TOP Myths about gymnastic: BUSTED!

There are some goods things in life that aren’t for anyone, but right now we can’t name even one...

Ok, ok, for example, our age for professional gymnastics, we are all over 30, so the Olympics shouldn’t count on us.

But for kids, things look completely different. It only takes the child desire to do it and usually it’s be more than enough.

But, most of the time, parents are the ones who worry more than the case and keep the child from an activity that would be very valuable in the child future development. So, let’s stop worry and see first if we have a realistic reason to do so.

Gymnastics sounds a very special and specific activity, so most of the parents consider, from different perspectives, that their child is not well enough equipped to sustain such a physical activity.

Today we want to bust the most used clichés myths about gymnastics!

 

Myth #1 My child is not talented

Busted: Not all people who participate in gymnastics are Olympians. Gymnastics is not only for an elite! In fact, most don't even compete! Children will be attracted by the this spectacular activity and will be more motivated to put effort in it, and no doubt the reward will come soon.

 

Myth #2 My child does not have a certain body type

Busted: It doesn’t have to have a specific body type. There is long gone the time when for ballet, for example, you shouldn’t be taller than 1.60. Now, the most well paid ballerinas in the world are the tallest ones.

Same in gymnastics. Any one can participate in gymnastics regardless of size and strength. And, as learning readiness (strength and flexibility) improve, more advanced skills can be achieved.

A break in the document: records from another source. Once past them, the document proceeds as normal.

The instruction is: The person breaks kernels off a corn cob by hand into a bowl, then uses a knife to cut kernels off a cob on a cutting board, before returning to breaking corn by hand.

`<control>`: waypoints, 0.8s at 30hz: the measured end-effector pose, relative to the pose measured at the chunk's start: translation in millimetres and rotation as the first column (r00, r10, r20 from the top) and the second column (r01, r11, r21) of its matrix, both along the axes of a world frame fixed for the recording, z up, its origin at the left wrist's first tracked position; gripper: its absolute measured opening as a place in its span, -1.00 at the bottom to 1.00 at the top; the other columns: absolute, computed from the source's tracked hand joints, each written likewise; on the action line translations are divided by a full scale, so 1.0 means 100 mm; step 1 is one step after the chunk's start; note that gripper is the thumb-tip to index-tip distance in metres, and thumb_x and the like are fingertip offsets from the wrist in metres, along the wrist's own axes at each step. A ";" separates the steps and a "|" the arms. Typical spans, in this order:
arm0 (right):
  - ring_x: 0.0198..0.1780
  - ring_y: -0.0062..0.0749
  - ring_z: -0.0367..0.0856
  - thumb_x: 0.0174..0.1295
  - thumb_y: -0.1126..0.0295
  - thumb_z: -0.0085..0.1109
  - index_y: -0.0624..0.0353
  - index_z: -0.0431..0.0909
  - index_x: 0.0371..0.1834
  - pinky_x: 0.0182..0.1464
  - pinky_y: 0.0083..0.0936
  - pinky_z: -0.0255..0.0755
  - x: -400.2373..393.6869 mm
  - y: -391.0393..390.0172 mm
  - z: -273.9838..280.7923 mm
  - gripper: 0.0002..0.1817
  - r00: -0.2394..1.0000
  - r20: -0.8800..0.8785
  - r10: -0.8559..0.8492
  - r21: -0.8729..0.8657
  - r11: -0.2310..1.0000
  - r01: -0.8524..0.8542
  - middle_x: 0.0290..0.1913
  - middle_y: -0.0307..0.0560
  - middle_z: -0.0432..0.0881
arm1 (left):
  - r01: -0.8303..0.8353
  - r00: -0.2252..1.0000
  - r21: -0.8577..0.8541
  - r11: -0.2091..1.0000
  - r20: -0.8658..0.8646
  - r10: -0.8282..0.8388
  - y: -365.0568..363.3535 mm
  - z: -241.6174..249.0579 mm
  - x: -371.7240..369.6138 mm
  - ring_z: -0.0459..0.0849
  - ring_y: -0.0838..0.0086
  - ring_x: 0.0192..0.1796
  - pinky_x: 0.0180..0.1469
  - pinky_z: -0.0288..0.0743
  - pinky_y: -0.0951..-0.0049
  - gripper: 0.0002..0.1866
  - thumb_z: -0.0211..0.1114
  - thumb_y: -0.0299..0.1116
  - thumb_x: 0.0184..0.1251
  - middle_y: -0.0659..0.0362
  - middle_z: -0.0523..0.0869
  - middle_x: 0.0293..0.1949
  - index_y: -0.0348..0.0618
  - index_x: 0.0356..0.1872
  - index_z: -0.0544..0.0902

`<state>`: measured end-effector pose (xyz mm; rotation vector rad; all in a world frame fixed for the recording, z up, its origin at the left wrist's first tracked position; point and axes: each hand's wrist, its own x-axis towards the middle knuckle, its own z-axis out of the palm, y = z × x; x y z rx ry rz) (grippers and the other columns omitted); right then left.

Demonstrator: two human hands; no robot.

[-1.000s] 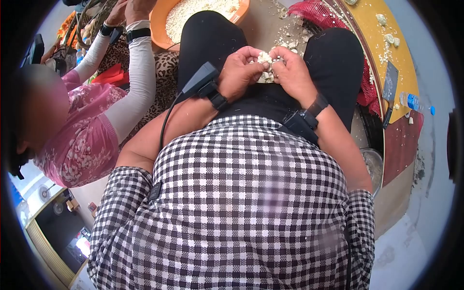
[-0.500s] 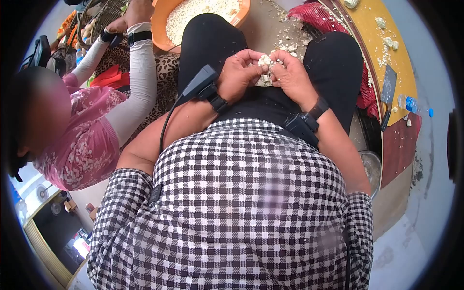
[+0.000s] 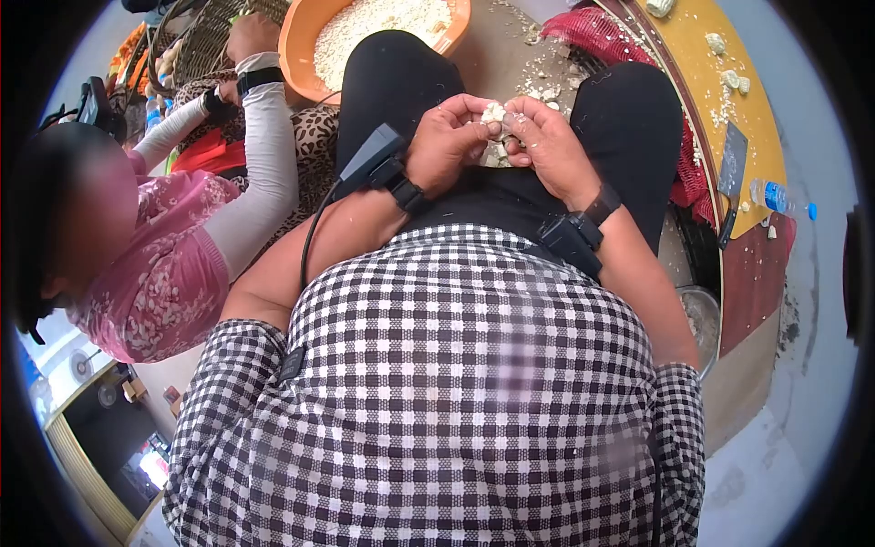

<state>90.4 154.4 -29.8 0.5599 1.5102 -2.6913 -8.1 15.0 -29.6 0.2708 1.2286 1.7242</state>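
Between my knees, my left hand [image 3: 448, 139] pinches a small, crumbly off-white lump [image 3: 493, 112] with thumb and fingertips. My right hand [image 3: 550, 144] meets it from the other side, its fingers closed with the fingertips right at the lump. More pale crumbs show just below my fingertips, partly hidden by the hands. Straight ahead, beyond my left knee, an orange tub [image 3: 298, 56] holds a heap of small whitish bits [image 3: 374, 35].
On the right, a yellow board [image 3: 761, 118] bears a cleaver [image 3: 732, 169], pale lumps [image 3: 731, 80] and a plastic bottle [image 3: 777, 198]. A red mesh sack [image 3: 602, 35] lies ahead, with crumbs on the floor. To my left sits a person in a pink top [image 3: 164, 273], near a wicker basket [image 3: 208, 46].
My hands have shifted slightly around the lump, which sits a little further left. The person beside me has moved their hands apart, one lowering toward their lap.
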 end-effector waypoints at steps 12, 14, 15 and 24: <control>-0.50 -0.75 0.35 0.30 0.48 -0.06 0.26 0.44 -0.21 -0.56 -0.82 0.26 0.01 0.00 -0.03 -0.89 0.996 0.084 0.013 -0.084 0.996 -0.006 -0.48 -0.27 0.43 | 0.064 0.997 0.048 0.997 0.039 -0.066 -0.06 -0.02 -0.02 0.39 0.74 -0.50 -0.49 0.22 0.75 -0.75 0.27 -0.52 0.22 0.24 0.61 -0.28 -0.20 -0.08 0.51; -0.51 -0.75 0.33 0.30 0.50 -0.09 0.29 0.43 -0.20 -0.58 -0.83 0.22 0.03 0.01 -0.02 -0.88 0.997 0.073 0.021 -0.189 0.982 -0.007 -0.47 -0.25 0.42 | 0.064 0.996 0.070 0.995 0.049 -0.068 -0.07 -0.02 -0.01 0.38 0.73 -0.50 -0.49 0.22 0.75 -0.74 0.26 -0.53 0.22 0.24 0.61 -0.27 -0.20 -0.07 0.51; -0.50 -0.75 0.33 0.31 0.50 -0.09 0.30 0.42 -0.20 -0.59 -0.83 0.21 0.04 0.00 -0.01 -0.88 0.998 0.065 0.026 -0.219 0.976 -0.011 -0.46 -0.24 0.42 | 0.058 0.997 0.081 0.995 0.048 -0.062 -0.07 -0.02 0.01 0.38 0.74 -0.52 -0.51 0.22 0.75 -0.74 0.27 -0.53 0.21 0.25 0.61 -0.31 -0.22 -0.07 0.52; -0.46 -0.74 0.33 0.34 0.41 -0.03 0.29 0.43 -0.17 -0.57 -0.85 0.22 0.10 -0.12 0.14 -0.84 0.999 0.037 -0.002 -0.266 0.964 0.012 -0.41 -0.25 0.42 | 0.003 0.998 0.098 0.995 0.064 -0.009 -0.14 -0.03 0.08 0.42 0.74 -0.49 -0.49 0.25 0.76 -0.74 0.27 -0.53 0.21 0.25 0.63 -0.31 -0.24 -0.07 0.55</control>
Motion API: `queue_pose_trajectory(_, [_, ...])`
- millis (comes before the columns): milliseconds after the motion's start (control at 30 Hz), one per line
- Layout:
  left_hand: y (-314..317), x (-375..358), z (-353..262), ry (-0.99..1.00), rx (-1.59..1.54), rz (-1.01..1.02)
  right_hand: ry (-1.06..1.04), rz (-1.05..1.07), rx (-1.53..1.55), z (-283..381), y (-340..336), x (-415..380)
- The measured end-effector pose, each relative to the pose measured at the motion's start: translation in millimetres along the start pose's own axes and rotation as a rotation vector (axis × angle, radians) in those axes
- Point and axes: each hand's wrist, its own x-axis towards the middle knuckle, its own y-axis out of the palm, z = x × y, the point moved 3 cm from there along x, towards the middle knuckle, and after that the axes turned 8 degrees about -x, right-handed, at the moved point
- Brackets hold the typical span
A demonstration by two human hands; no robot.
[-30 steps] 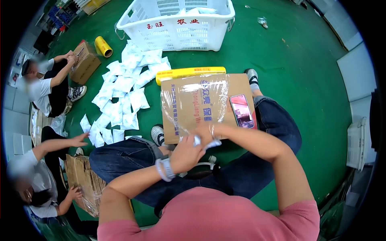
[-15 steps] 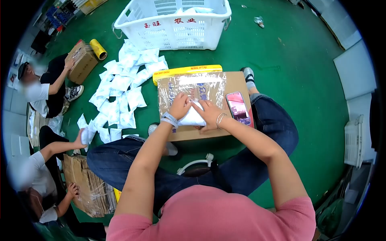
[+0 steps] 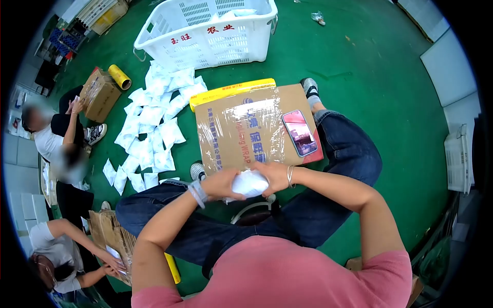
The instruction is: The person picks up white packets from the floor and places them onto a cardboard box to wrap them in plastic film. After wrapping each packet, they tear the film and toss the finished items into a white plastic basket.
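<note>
A white packet is between my two hands just over the near edge of a cardboard box. Fingers of my left hand curl around its left side. On the other side, my right hand grips the packet's right end. The box top carries printed lettering and a shiny layer of clear film. A phone with a lit pinkish screen lies on the box's right part. Along the far edge of the box rests a yellow roll.
Many white packets lie heaped on the green floor to the left. A white plastic crate with packets inside stands beyond. Two people sit at the left; one works at another box, the other handles a packet over flattened cardboard.
My hands have drawn the white packet off the box top toward me and lifted it at the near edge. At lower left, a co-worker's hands have come together over the cardboard.
</note>
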Motion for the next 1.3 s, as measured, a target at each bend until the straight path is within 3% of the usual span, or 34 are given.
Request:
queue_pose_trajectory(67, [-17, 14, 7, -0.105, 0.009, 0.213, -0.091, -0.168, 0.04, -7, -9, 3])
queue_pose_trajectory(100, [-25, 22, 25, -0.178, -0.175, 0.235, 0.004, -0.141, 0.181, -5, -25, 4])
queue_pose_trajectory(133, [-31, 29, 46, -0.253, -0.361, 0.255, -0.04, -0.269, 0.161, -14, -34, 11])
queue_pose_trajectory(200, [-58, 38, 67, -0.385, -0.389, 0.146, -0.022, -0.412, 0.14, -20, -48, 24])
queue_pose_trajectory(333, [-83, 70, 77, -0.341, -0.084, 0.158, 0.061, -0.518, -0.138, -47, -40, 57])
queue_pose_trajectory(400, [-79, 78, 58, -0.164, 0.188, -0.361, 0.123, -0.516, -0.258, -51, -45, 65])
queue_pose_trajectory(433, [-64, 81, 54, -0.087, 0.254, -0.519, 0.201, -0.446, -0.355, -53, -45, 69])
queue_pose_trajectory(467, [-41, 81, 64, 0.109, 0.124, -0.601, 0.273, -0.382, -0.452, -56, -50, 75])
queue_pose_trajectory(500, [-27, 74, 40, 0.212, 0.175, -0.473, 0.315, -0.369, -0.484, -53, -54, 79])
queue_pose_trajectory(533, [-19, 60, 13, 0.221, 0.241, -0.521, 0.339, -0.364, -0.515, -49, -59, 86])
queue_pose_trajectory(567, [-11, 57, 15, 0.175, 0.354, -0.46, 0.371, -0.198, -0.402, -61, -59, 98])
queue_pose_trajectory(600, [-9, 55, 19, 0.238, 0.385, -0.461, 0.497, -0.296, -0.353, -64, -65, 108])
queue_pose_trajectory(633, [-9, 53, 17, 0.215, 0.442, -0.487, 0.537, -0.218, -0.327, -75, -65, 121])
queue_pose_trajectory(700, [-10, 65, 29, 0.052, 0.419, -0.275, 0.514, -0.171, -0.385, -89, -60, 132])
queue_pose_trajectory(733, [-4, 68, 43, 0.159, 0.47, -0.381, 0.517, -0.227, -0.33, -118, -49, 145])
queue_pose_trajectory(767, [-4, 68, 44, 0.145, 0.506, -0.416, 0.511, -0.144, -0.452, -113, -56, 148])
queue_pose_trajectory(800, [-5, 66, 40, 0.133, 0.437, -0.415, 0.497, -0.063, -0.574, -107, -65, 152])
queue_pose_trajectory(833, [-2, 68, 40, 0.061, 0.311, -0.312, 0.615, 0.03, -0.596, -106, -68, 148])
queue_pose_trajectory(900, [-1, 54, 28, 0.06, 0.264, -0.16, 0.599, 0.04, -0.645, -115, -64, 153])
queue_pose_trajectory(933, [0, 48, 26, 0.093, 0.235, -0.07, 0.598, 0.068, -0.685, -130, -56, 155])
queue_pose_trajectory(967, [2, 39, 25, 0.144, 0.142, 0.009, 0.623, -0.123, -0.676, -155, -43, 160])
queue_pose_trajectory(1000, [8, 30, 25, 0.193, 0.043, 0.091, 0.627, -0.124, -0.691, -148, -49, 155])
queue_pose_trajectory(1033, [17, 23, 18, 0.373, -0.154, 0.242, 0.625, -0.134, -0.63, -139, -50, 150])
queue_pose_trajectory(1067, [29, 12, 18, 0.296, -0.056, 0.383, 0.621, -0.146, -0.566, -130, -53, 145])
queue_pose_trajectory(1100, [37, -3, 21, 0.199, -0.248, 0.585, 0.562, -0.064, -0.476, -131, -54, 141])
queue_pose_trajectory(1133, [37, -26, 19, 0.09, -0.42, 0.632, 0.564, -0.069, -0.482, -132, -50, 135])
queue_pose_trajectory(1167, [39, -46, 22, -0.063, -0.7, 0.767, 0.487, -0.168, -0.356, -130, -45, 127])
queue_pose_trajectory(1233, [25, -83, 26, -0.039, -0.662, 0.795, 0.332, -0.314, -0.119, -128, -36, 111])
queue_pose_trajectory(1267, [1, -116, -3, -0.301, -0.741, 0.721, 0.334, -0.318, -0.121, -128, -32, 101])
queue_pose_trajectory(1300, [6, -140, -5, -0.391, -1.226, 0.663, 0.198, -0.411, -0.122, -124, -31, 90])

Myth #3 Gymnastics stunts your growth

Busted: If that would be true, it would mean that playing basketball makes you taller. The genetic is the primary factor here. It was not the ballet that kept ballerinas short, it was the theatres decision to choose short ballerinas because they were much easier to be lifted by their partners. For the same reason, regarding the easiness of movement and the high probability of performance, the clubs chosen fragile features.   

 

Myth #4 My child is too old to start gymnastics

Busted: We can’t believe that this is still an obstacle, we tell kids as young as eight or nine that they are “too old” to start a sport. If it doesn’t imply professional performance or going to Olympics it doesn’t mean you can do it. So, start finding a club with older beginners and pursue the dream, because it’s possible. such clubs are quite many.

 

Myth #5 My child would have poor academic performance

Busted: We were saying in a previous article exactly the contrary and we will say it again to bust it once and for all. Gymnastics provides a great way for children to use their brains and their bodies. To be precise in a certain movement, the child will have to use the body strength and the concentration in the same time.

Nerve cells multiply, promoting healthy brain function and strengthening brain connections. The cognitive requirements of gymnastics will carry over into the classroom. Your child might be able to focus better in school when gymnastics is a part of her life. There are multiple studies that suggest that children who are physically fit perform better in the classroom and that gymnastics specifically may boost reading scores.

 

Myth #6 Gymnastics is too dangerous for my child!

Busted: When a gymnastics program is tailored to the needs of the age group and ability level it is not dangerous. In fact, learning gymnastics actually prevents injuries by teaching students how to control their bodies more safely. When you watch gymnastics on TV it does look like it has a dangerous element because the sport rewards danger and risk with higher points. But these athletes are trained and learn how to perform these skills safely through years of practice with hours in the gym daily.

Gymnastics provides a great sense of safety because participants are taught early how to fall and land correctly, which is an important part of every sport.